How no doubt is it & under what circumstances can a health insurance company deny a claim if they had pre-authorized the treatment earlier.
The well-defined case I am concerned about is cancer which was never diagnosed or symptomatic but may be determined to be pre-existing after surgery.

The insurance in absurd is short term visitors insurance from a leading US insurance carrier.


Answer: Yes, its practicable that a claim can be denied after a pre-authorization. But only under very specific circumstances.

For example...

If you have a change in coverage between the convenience life that the service was pre-authorized and the time the service happens.

If your coverage is canceled en masse. (You need to be eligible for insurance coverage on the date the services are actually done.)

If it is decided that your pre-authorization was fraudulent. (ex- you or your doctor submitted false information to get the blessing)

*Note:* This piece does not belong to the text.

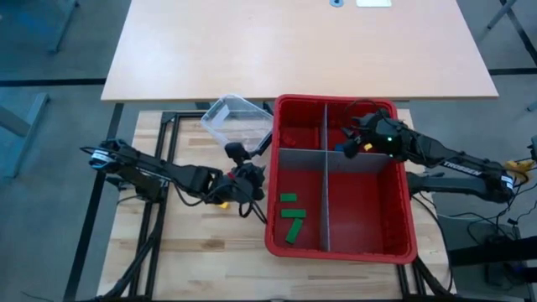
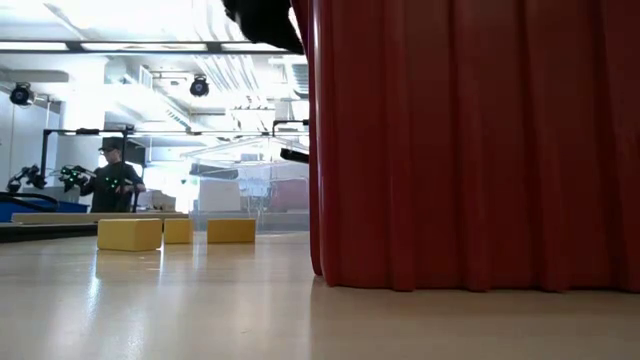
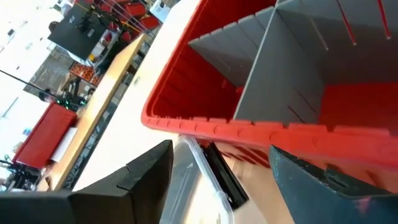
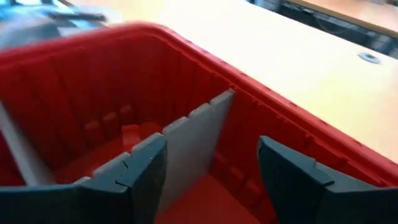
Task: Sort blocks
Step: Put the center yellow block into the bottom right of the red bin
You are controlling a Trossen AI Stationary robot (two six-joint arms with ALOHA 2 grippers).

If the services you have done and your provider bills for don't match up with the pre-authorization. (Ex - you get pre-auth for one identified with type of surgery, but you actually have something slightly different.)

If you get pre-authorization for a specific doctor to do a waiting, but end up having a different doctor do the service without notifying the insurer in advance.

Those are nothing but some examples. Basically if you have the exact same procedure that was pre-approved and absolutely nothing has changed about the terms of your coverage on the scheme, you should be fine. The problems that could arise come from either a change in your policy/coverage or a swop in the procedure that was actually done.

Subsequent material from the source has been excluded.